Question 1: Does the Mertens function $M(N)$ evaluate to zero for an infinite number of integers $N$?
I also have a second related question.
Question 2: What is the largest known integer $N$ such that $M(N)=0$?
Assume $M(x)$ has constant sign for $x > A$. Then $$\frac{1}{s \zeta(s)} = \int_1^\infty M(x)x^{-s-1}dx =g(s)+ \int_A^\infty M(x)x^{-s-1}dx $$ where $g(s) = \int_1^A M(x) x^{-s-1}dx$ is entire.
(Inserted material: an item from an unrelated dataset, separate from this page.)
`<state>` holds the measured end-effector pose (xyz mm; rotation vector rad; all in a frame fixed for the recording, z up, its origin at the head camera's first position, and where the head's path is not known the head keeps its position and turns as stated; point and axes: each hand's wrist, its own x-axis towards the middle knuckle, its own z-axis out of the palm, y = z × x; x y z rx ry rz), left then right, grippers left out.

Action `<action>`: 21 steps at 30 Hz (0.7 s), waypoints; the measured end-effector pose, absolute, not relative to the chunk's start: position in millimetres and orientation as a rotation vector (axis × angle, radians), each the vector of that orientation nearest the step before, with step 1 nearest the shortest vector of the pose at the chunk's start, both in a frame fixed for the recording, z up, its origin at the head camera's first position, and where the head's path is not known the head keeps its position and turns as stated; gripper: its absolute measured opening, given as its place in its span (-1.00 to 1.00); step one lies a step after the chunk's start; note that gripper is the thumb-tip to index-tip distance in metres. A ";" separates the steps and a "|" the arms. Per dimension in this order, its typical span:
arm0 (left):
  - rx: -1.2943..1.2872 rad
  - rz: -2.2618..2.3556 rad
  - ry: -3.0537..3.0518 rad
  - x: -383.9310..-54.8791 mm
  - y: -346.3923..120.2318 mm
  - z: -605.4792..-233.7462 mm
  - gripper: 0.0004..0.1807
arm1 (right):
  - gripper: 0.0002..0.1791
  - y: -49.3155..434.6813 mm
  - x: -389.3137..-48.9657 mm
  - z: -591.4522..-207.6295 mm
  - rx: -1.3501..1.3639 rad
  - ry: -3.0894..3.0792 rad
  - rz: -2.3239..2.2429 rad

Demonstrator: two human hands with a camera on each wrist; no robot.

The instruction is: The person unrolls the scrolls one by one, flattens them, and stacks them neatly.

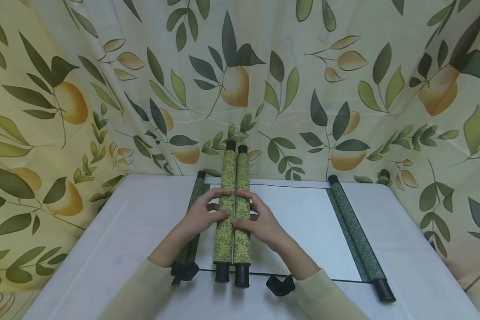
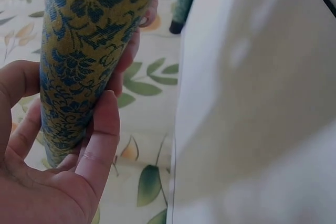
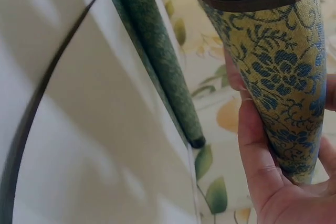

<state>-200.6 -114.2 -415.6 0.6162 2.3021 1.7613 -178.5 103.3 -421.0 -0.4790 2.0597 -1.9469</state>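
Note:
Two yellow-green brocade rolls of a scroll stand side by side, with black end knobs, over the middle of the table. My left hand [image 1: 202, 213] grips the left roll [image 1: 225, 242], thumb towards me and fingers farther up. The right roll [image 1: 243, 249] is held the same way by my right hand [image 1: 264, 220]. Blue flower patterns show on the left roll [image 2: 79, 72] in the left wrist view and on the right roll [image 3: 286, 72] in the right wrist view. Beneath them lies a spread-out scroll [image 1: 304, 231] with a blank white sheet.
Dark green rollers edge the spread-out scroll, one at right [image 1: 358, 235] and one at left [image 1: 196, 195], partly behind my left hand. A white cloth covers the table [image 1: 116, 240]. Behind it hangs a curtain [image 1: 264, 124] printed with leaves and fruit. Black pieces [image 1: 281, 285] sit by my wrists.

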 end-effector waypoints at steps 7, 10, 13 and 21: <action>0.646 1.816 2.253 -205.9 -94.5 -419.3 -0.45 | -0.17 120.8 -179.8 -422.5 -0.451 2.084 -1.966; 0.642 1.839 2.240 -206.8 -87.4 -419.6 -0.45 | -0.17 126.9 -179.8 -421.5 -0.453 2.090 -1.970; 0.638 1.864 2.230 -207.5 -81.8 -421.3 -0.45 | -0.18 131.2 -179.9 -421.5 -0.450 2.094 -1.977; 0.593 1.907 2.210 -200.4 -74.6 -426.1 -0.47 | -0.16 138.1 -176.0 -423.0 -0.420 2.136 -1.952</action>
Hence $$|\frac{1}{s \zeta(s)}-g(s)| \le\int_A^\infty |M(x)x^{-s-1}|dx = \pm \int_A^\infty M(x)x^{-\sigma-1}dx =|\frac{1}{\sigma \zeta(\sigma)}-g(\sigma)|$$ Proving $\frac{1}{s \zeta(s)}-g(s)$ is analytic on $\Re(s) > \sigma$ and has a singularity at $s= \sigma$, where $\sigma$ is the abscissa of convergence of the integral (this would make the RH very easy to prove or disprove !)
But we know $\frac{1}{s \zeta(s)}$ is analytic on $(0,\infty)$ and has a pole at $s \approx 1/2+i14.134725$
Qed.